Wheat Price Guarantee Act
- Long title: An Act to enable the President to carry out the price guaranties made to producers of wheat of the crops of nineteen hundred and eighteen and nineteen hundred and nineteen and to protect the United States against undue enhancement of its liabilities thereunder.
- Nicknames: Wheat Stabilization Act of 1919
- Enacted by: the 65th United States Congress
- Effective: March 4, 1919

Citations
- Public law: Pub. L. 65–348
- Statutes at Large: 40 Stat. 1348

Legislative history
- Introduced in the House as H.R. 15796 by Asbury Francis Lever (D-SC); Passed the House on February 22, 1919 (278-14); Signed into law by President Woodrow Wilson on March 4, 1919;

= Wheat Price Guarantee Act =

United States federal law

The Wheat Price Guarantee Act was a 1919 bill passed by Congress that gave the government the power to regulate the price of wheat.

== Background ==
At the start of the first World War, the US government passed the [[Lever Food Act|Lever [Food] Act]] (1917). This was done to conserve the food supply and increase its production in order to aid the efforts in Europe during the war.

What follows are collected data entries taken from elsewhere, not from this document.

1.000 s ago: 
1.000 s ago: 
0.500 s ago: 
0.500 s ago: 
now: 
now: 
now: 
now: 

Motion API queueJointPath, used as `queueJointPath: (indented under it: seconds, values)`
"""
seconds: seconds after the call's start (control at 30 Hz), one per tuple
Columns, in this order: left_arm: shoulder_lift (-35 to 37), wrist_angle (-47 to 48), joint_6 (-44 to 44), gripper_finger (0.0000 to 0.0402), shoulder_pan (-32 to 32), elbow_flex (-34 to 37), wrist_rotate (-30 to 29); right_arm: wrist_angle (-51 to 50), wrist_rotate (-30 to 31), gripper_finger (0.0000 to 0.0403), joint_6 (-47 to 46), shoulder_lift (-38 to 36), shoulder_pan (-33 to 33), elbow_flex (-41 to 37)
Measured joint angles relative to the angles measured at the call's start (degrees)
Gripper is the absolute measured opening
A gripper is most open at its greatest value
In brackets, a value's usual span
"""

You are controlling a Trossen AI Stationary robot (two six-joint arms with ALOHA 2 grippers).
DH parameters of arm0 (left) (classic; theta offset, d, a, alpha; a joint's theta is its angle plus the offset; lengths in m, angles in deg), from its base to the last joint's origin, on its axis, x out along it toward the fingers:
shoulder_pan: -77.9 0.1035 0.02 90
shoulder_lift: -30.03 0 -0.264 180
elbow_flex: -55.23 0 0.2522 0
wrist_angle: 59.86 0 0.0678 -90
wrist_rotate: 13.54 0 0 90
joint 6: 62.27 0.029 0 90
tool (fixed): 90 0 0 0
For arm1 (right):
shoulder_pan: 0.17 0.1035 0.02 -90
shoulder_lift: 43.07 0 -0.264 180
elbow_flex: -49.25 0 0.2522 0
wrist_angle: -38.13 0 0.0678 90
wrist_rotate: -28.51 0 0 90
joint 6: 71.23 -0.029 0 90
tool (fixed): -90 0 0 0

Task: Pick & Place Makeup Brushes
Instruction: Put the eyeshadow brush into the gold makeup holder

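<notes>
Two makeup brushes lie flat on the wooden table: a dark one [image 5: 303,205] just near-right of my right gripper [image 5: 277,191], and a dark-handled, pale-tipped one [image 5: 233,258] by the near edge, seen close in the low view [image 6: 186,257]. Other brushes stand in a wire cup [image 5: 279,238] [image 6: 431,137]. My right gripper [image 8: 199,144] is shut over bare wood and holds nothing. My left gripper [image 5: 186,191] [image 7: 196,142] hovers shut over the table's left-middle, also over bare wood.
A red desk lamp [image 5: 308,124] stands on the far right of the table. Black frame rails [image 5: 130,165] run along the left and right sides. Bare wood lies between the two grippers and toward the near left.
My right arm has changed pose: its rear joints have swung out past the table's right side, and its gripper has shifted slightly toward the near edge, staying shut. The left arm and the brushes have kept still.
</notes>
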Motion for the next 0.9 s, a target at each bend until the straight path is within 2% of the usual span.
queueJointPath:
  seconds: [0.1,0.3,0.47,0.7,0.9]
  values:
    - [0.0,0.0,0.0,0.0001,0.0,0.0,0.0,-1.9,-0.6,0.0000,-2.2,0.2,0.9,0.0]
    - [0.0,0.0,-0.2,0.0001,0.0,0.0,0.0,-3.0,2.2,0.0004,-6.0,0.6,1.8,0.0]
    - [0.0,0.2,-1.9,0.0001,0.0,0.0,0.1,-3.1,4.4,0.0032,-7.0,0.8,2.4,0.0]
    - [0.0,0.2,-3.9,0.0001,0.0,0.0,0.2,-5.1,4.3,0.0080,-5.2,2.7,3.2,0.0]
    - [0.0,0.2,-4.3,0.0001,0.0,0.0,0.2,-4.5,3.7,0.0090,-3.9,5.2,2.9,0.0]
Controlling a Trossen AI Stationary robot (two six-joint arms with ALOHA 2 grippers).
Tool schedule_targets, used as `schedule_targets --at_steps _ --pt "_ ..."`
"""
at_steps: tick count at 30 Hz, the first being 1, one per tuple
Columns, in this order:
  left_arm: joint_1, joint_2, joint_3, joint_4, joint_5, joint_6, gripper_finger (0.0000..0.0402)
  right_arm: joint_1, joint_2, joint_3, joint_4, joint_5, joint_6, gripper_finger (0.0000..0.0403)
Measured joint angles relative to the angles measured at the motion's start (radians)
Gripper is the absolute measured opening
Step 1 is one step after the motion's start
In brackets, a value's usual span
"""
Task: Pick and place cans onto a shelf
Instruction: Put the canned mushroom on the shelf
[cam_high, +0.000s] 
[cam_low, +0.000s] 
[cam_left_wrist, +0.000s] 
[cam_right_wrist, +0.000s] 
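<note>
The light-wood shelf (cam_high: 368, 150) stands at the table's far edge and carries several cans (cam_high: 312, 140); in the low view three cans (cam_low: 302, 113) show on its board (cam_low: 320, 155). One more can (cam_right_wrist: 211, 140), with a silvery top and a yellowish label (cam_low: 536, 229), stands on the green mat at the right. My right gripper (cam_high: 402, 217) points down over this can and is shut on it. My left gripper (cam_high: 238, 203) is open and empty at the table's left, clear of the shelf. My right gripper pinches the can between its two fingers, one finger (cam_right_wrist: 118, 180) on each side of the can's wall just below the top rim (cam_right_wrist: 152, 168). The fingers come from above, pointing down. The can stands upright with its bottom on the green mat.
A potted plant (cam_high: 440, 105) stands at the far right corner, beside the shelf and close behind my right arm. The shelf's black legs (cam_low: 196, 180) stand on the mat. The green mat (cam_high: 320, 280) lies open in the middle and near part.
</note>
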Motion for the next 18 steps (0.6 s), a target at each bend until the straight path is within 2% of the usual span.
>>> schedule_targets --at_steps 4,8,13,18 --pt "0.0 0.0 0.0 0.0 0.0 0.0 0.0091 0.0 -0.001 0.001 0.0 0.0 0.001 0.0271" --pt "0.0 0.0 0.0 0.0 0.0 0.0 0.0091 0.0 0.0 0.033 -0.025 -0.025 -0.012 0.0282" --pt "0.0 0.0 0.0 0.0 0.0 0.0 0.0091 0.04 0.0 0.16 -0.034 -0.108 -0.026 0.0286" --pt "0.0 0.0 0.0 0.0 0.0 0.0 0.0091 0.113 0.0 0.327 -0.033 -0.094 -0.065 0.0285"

This alone helped food industries, including wheat, to take off in the United States. Sponsored by Democrat Asbury F. Lever, the Lever Act was very controversial because it gave the president authority to make the country limit their use of agricultural products. In July 1918, the Grain Corporation (a part of the US Food Administration) took on contracts with allied governments, promising to provide as much wheat up to 200 million bushels to the Allied powers. Soon after this, the war ended, and the United States had a decision to make if they were going to honor the wheat prices they promised to farmers before the war ended.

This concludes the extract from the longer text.